Data section —
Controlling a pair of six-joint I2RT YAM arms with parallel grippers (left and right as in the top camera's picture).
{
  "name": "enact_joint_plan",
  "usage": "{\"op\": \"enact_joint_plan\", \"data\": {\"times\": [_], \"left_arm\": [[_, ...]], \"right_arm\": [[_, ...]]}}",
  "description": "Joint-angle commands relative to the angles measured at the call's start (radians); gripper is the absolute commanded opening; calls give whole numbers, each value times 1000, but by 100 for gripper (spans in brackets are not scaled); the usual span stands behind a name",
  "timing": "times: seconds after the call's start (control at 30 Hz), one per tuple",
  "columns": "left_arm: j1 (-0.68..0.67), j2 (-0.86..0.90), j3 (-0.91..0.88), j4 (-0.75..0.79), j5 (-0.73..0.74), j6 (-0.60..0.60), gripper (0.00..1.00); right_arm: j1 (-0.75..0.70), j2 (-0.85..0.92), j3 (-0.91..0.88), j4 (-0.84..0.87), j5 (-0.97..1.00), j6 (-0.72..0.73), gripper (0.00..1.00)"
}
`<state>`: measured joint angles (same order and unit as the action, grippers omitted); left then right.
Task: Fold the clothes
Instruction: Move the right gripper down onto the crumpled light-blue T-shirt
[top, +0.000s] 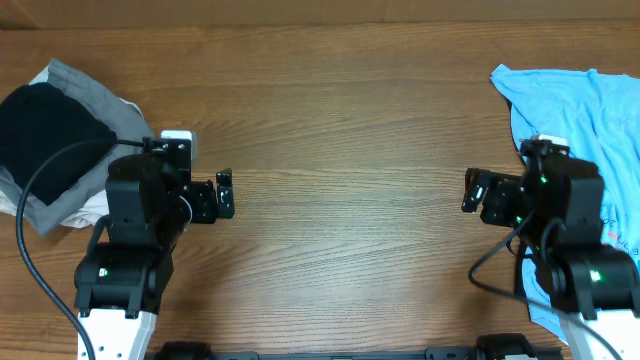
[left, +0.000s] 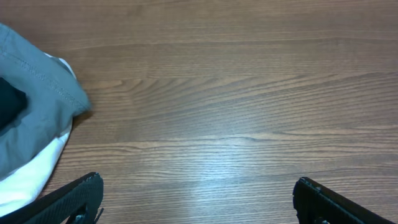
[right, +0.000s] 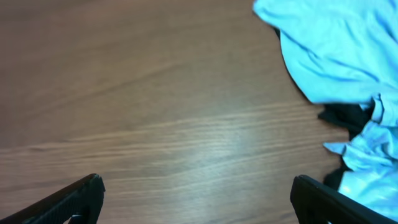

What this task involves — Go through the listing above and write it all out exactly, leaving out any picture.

Expected answer —
Controlling a pair of six-joint I2RT YAM arms with parallel grippers (left and right as in the top camera's picture).
{
  "name": "enact_joint_plan",
  "usage": "{\"op\": \"enact_joint_plan\", \"data\": {\"times\": [_], \"left_arm\": [[_, ...]], \"right_arm\": [[_, ...]]}}",
  "description": "Joint-angle commands relative to the angles measured at the call's start (radians); gripper is the absolute commanded opening; calls give whole numbers, each value times 1000, but by 100 for gripper (spans in brackets are not scaled); the usual span stands behind a name",
  "timing": "times: seconds after the call's start (control at 30 Hz), one per tuple",
  "columns": "left_arm: j1 (-0.68..0.67), j2 (-0.86..0.90), j3 (-0.91..0.88), j4 (-0.75..0.79), j5 (-0.73..0.74), j6 (-0.60..0.60), gripper (0.00..1.00); right_arm: j1 (-0.75..0.70), j2 (-0.85..0.92), j3 (-0.91..0.88), j4 (-0.84..0.87), j5 (-0.97..1.00), j6 (-0.72..0.73), gripper (0.00..1.00)"
}
`<state>`: measured joint angles (same order and unit as the action, grippers omitted); left then right.
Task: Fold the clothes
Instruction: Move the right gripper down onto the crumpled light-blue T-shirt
[top, +0.000s] 
[left, +0.000s] 
[right, +0.000s] 

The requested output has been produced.